Continuing this theme of the separation of responsibilities, we introduce the Surface class. This class represents a block of bitmap data on the CPU, just as the gl::Texture represents a block of bitmap data on the GPU. That's all each does and that's a good thing. When you want to use a bitmap in OpenGL, you need to load it onto the GPU. Luckily Cinder makes this easy by allowing you to pass the bitmap to an OpenGL Texture by constructing a gl::Texture directly from a Surface:


Surface mySurface; // initialized elsewhere
gl::Texture texture = gl::Texture( mySurface );

The rest of this article is going to run through a few different topics in greater depth: Surfaces, Channels, I/O, and Textures, so feel free to skip around in a technologically enhanced fashion or to read along in the time honored "beginning to end" fashion.

Surface

The Surface comes in two varieties: an 8 bit unsigned integer and 32 bit floating point high dynamic range version. This means each of the color components - red, green, blue and sometimes alpha - are represented using either an 8 bit uint8_t or a 32 bit float. These two types are Surface8u and Surface32f, respectively. The majority of the time a Surface8u is just what you need. However if you're doing some advanced image processing, or you want to make use of high dynamic range images, Surface32f is your best bet. Also it's worth noting Surface is just a convenient synonym for Surface8u - you can use either name for the class in your code.

The most important thing to recognize about the Surface is where it lives: on the CPU. Any manipulations that you'd like to do using C++ code (as opposed something like an OpenGL shader), such as filtering, replacing sections of bitmaps, or tweaking values of pixels, should all be performed using a Surface. You declare a Surface like so:


Surface8u regularSurface; // an empty 8 bit surface
Surface32f hdrSurface; // an empty 32 bit high dynamic range surface

When you declare a Surface without assigning it or constructing it, it's empty. The memory hasn't been set aside for it yet and trying to use a Surface before it's been allocated is going to lead to your code throwing an exception. This is akin to trying to sit down before a chair is beneath your hindquarters: best to put something there first. To allocate the memory for a Surface you can call the constructor like so:


Surface mySurface( 640, 480, true ); // width, height, alpha?

So what's that doing? Simply setting aside memory. Surfaces are contiguous in memory, which means that when you look at an image you see a grid of pixels, but the memory is simply a block of bytes filled with numeric values. In our case above, we've asked for a Surface that is 640 pixels wide, 480 pixels tall, has an alpha channel. It's worth noting that not all Surfaces have an alpha channel. Let's also look at a slightly different way to allocate a Surface:


Surface mySurface( 640, 480, true, SurfaceChannelOrder::RGBA ); // width, height, alpha?, channel order

Here we've asked that the color channels of a pixel be ordered in memory as red-green-blue-alpha. This last parameter is optional (notice that we left it out earlier) and it defaults to something reasonable based on whether you have an alpha channel or not. If we had passed something different like SurfaceChannelOrder::BGRA our pixels would be represented in blue-green-red-alpha order in memory instead.
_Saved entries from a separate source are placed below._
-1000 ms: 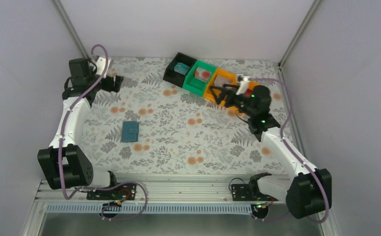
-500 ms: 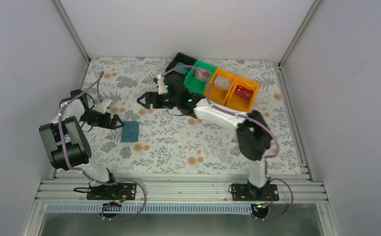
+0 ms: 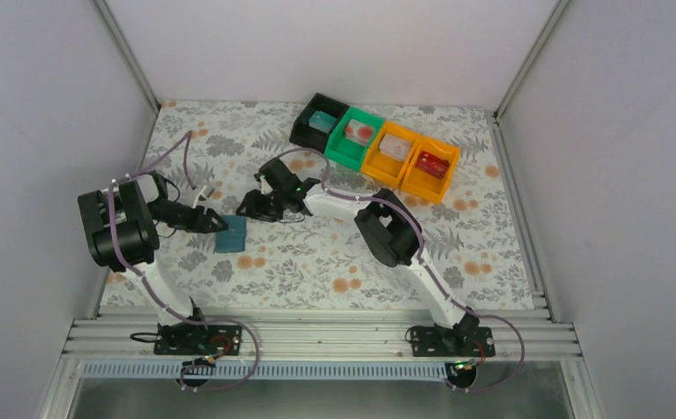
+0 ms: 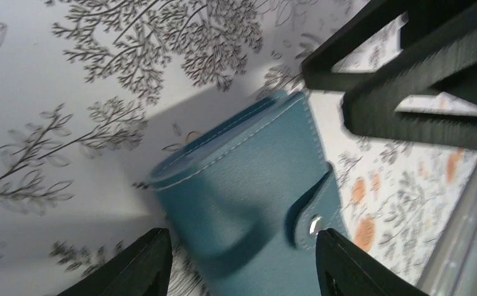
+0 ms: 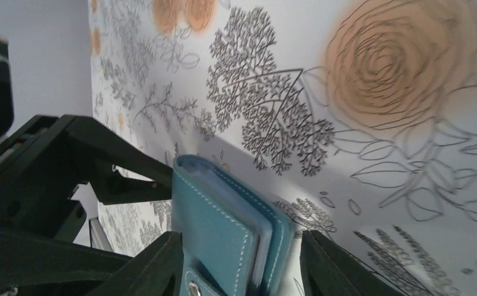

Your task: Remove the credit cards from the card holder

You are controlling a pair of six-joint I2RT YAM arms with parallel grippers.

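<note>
On table [image 3: 317, 257], card holder [image 3: 231, 234] closed; left gripper [image 3: 219, 225], right gripper [image 3: 245, 210] straddle it

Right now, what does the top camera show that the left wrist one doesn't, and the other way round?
Top only: the bins along the back, with cards in them. Left wrist only: the snap and stitching on the wallet. Both: the closed wallet lying on the floral table, with the left fingers and right fingers close to it.
</note>
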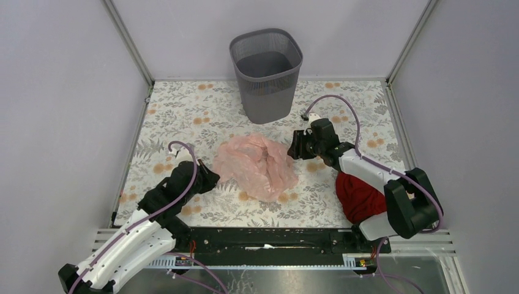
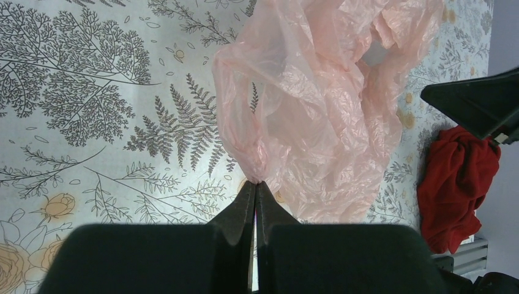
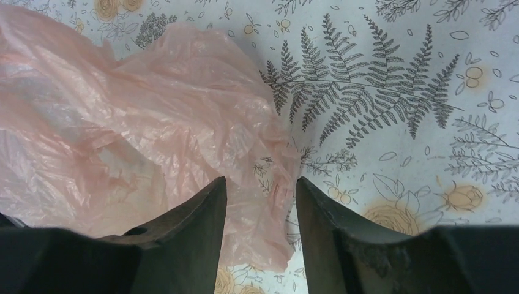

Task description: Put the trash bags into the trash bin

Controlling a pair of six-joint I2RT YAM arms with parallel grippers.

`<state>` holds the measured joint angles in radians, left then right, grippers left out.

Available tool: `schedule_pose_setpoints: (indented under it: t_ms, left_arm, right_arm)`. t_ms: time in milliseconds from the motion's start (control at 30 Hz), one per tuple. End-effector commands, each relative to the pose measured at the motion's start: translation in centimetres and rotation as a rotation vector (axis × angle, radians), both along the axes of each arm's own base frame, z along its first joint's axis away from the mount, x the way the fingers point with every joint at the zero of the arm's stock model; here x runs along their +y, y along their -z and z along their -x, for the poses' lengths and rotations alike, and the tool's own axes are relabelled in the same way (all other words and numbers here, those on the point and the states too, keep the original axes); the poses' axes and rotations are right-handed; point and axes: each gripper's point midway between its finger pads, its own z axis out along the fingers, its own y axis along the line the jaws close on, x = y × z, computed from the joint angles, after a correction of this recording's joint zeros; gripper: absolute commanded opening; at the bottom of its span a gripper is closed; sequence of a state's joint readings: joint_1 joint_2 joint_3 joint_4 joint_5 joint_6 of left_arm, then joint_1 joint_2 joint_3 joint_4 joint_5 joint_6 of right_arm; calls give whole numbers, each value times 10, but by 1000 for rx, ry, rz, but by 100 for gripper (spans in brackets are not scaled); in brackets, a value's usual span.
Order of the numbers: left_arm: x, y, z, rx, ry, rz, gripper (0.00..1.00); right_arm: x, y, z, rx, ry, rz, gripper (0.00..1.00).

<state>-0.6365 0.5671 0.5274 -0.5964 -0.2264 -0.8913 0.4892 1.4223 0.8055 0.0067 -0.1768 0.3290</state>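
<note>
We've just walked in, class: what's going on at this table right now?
Two robot arms are working on a pink trash bag lying crumpled on the floral table. The left hand is shut, pinching one edge; the right hand is open around the opposite edge. The trash bin stands behind, the bag not yet in it.

The left arm (image 1: 131, 242) and right arm (image 1: 361, 165) wear white shells over black joints, purple cables (image 1: 330, 97) looping along them; the right gripper's (image 3: 260, 180) fingers (image 3: 196, 239) are black wedges.
</note>
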Motion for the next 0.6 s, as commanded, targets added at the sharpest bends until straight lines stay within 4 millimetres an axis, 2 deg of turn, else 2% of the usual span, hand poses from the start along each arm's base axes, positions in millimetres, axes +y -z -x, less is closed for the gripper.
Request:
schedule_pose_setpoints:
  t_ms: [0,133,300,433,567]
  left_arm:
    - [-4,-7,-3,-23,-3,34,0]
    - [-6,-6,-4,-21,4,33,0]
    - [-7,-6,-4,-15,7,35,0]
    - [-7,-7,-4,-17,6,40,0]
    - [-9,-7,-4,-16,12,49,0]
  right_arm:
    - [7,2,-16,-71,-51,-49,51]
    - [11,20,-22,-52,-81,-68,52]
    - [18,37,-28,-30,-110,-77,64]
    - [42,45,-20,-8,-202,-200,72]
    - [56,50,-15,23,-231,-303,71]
Why would we ever want that? Well many graphics APIs - such as Apple's Quartz, Microsoft's GDI+, Cairo, or OpenCV prefer or even require that pixels be ordered in a manner other than RGBA. This feature is part of what allows Cinder Surfaces to seamlessly interoperate with these and other APIs.

In the image below, the small area outlined by the white box is blown up on the right hand side to show the red, green and blue values, as well as the alpha, which is depicted as a block of white to indicate that the pixel is 100% opaque (a value of 255).

images_gridPixelView.png

The application deals with the bitmap data sequentially...

images_byteStrip.png

... and stores it in memory as an array of numbers (in this case, bytes).

images_byteNumberStrip.png

The idea to take away is that the Surface is, at its heart, a block of raw data that is interpreted as a rectangular array of pixels. When you're creating or working with images, you're simply moving numbers around and the Surface is really a collection of methods to help you work with that data more easily.

For advanced users, if you're familiar with C++ templates then you'll recognize what you see when you open up the Surface.h file - the core type is a class SurfaceT, templated on uint8_t or float. However understanding the implementation is definitely not necessary to understand how to use it. Also, as a side note, Cinder supports a 3rd less common Surface type named Surface16u, but not all of Cinder's image manipulation code supports it - it's there primarily as an intermediate representation (handy for things like the depth information of the Microsoft Kinect).

Copying Images

There are a few different ways to create a new image from the data in another image. First up, using the clone() method:


newSurface = oldSurface.clone();

This function creates a new Surface with the same dimensions and layout, and then copies all of its pixels into the new Surface. Let's compare that to a simple assignment:


newSurface = oldSurface;

This gives us a very different result. While clone() allocated a new block of memory and then duplicated the pixels of oldSurface, the assigment statement above causes newSurface to point to the exact same pixels in memory that oldSurface does. Without delving too deep into the topic, this feature is what makes it safe and fast for you to do things like return a Surface as the result of a function, or to create an STL vector<Surface>, for example. In the example above, oldSurface and newSurface are able to safely sort out memory managment between themselves automatically. So if oldSurface goes away, it won't take the image data that newSurface is now pointing to with it. However if both oldSurface and newSurface go away, the memory they were sharing is freed for you automatically. Last one out turns off the lights. You'll find this design technique used throughout Cinder. If you're into the Design Pattern literature, you might know this techique as the handle-body idiom. Or if you are familiar with shared_ptr or other reference-counted pointers, you can think of Surface, gl::Texture and many other classes in Cinder as transparent shared_ptr's.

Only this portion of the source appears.